«Votate o arriva il commissario»

Dieci i Comuni dove è stata presentata una lista: l’appello del sindaco di Laerru

OZIERI. Sono dieci i Comuni del Sassarese dove è stata presentata una sola lista per le elezioni comunali di domenica prossima. Si tratta di Bessude, Bottidda, Bultei, Burgos, Cossoine, Laerru, Nule, Perfugas, Siligo e Tergu. (Ricordiamo che ad Anela non è stata presentata nessuna lista). Questi elettori, quindi, non dovranno scegliere tra più candidati a sindaco, ma il 31 maggio decideranno sulle sorti del loro paese, visto che in questi comuni le sorti delle amministrative sono appese a un filo.

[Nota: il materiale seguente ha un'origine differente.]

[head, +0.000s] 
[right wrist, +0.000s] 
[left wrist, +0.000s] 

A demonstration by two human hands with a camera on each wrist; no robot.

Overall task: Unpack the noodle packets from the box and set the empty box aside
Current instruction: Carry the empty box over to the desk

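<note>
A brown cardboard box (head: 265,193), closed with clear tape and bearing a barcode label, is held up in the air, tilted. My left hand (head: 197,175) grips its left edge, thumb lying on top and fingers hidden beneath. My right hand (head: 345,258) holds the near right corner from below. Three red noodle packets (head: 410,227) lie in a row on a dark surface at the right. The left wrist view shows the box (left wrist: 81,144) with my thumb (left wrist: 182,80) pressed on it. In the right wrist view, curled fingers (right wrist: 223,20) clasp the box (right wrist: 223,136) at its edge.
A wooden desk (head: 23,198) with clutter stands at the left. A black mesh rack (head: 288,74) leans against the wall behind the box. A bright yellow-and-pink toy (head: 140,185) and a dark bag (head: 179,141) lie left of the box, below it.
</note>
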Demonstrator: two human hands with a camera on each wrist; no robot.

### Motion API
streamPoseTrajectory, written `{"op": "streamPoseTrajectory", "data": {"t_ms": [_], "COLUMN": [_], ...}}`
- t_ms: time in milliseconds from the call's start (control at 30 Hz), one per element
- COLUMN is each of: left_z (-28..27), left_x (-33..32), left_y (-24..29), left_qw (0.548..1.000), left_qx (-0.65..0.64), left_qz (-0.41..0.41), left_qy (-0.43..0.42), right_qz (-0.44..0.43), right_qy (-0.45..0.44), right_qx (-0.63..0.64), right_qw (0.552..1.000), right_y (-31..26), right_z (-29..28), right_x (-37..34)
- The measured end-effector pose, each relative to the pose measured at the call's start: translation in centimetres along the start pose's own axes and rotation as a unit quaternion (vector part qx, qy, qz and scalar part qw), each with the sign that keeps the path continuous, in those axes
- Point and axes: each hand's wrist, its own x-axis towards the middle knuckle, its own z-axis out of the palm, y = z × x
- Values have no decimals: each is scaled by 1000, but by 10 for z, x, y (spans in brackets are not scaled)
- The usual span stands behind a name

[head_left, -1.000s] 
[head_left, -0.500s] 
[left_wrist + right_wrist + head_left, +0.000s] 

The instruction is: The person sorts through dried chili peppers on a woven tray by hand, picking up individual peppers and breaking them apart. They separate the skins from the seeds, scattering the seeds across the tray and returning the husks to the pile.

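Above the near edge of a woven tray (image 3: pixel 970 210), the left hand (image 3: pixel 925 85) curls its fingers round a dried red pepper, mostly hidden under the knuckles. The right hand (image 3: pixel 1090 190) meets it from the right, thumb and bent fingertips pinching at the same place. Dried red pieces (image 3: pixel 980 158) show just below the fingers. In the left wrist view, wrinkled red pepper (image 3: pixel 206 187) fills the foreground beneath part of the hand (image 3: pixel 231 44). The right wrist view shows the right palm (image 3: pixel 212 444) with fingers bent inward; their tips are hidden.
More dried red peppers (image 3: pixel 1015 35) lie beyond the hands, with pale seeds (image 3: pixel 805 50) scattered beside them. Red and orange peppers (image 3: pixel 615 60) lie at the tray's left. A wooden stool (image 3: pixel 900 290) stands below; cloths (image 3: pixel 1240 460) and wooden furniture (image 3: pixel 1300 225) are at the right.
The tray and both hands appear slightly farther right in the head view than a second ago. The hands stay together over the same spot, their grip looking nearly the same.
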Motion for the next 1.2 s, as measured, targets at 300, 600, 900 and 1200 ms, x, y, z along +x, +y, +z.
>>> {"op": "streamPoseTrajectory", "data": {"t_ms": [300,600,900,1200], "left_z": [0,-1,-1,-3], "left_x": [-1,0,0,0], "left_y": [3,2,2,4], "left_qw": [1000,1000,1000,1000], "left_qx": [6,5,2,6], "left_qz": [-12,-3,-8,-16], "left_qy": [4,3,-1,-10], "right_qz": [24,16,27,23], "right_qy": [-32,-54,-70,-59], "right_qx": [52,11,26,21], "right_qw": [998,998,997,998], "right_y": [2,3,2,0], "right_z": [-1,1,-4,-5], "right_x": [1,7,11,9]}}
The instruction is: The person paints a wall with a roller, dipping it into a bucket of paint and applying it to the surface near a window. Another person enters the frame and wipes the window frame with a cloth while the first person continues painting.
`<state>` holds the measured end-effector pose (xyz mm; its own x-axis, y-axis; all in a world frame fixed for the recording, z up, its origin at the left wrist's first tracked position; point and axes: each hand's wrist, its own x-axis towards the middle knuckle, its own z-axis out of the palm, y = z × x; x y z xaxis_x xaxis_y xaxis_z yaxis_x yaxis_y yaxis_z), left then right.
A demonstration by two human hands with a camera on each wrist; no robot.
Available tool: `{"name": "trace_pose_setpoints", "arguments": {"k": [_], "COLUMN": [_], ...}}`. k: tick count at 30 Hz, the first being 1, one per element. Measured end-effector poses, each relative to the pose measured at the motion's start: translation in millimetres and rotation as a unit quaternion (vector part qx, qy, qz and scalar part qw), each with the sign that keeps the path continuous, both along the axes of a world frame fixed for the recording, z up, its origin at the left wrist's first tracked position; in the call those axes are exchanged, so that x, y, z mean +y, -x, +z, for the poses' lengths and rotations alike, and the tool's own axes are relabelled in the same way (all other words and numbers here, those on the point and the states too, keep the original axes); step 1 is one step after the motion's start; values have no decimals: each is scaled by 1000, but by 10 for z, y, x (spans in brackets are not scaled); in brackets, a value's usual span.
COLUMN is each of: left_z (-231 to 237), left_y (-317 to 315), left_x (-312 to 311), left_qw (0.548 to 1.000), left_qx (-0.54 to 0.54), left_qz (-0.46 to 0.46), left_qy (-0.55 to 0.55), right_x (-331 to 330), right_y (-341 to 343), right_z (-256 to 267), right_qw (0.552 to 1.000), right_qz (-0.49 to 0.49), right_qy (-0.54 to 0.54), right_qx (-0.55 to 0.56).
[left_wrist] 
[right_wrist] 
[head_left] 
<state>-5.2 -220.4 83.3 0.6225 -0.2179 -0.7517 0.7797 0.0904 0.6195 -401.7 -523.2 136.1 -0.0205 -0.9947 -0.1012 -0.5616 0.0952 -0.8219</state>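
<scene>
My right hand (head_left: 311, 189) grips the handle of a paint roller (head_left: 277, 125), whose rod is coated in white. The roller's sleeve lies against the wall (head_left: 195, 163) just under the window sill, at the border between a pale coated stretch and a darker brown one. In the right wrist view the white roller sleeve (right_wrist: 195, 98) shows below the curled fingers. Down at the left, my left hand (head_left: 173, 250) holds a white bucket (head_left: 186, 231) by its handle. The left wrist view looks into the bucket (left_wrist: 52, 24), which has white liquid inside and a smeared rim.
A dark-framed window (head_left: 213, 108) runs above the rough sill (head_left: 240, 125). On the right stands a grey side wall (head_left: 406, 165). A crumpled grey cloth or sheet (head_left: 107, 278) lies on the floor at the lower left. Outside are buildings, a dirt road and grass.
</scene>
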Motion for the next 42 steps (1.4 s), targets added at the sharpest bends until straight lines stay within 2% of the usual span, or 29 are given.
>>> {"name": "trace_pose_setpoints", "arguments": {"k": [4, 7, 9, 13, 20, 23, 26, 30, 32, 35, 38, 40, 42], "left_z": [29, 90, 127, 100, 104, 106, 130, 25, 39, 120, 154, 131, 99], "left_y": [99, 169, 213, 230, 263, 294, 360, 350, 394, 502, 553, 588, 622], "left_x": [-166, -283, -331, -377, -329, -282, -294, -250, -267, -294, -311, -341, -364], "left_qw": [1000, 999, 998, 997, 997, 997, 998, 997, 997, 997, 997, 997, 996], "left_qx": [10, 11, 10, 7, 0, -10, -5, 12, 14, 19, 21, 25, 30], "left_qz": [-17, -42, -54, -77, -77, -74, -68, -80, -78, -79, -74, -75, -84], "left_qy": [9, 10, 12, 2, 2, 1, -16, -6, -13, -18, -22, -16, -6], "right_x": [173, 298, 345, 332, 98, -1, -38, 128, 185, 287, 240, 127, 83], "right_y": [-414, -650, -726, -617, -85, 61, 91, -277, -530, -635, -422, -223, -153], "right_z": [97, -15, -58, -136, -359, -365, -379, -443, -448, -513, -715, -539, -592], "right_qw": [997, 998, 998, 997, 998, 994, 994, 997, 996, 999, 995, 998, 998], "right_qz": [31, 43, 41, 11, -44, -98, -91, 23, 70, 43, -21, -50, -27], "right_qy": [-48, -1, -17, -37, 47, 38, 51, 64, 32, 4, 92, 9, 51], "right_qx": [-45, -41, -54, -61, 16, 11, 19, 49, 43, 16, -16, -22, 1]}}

Il filo, sottile e a forte rischio di rottura del quorum che impone che in presenza di una sola lista il voto sia da considerare valido solo se si supera la soglia del 50 per cento. Così, per mettere in guardia tutti contro questo rischio, l’attuale sindaco di Laerru, Pietro Moro, ha deciso di rendere pubbliche alcune puntualizzazioni. E questo anche in risposta alla lettera di una sua compaesana apparsa sulla Nuova. «Una lettera che – afferma Moro – è formalmente corretta, almeno dal punto di vista dei richiami normativi». In effetti, il punto, per Moro, vuole essere un altro. «Ciò che, forse, potrebbe non essere del tutto corretto, ragionando in termini di coscienza civica e anche di opportunità amministrativa e politica, è l’incitamento, neanche troppo velato, che si è cercato di celare dietro la spiegazione della figura del commissario prefettizio, lanciato agli elettori laerresi, di non recarsi alle urne, rinunciando così al diritto di voto».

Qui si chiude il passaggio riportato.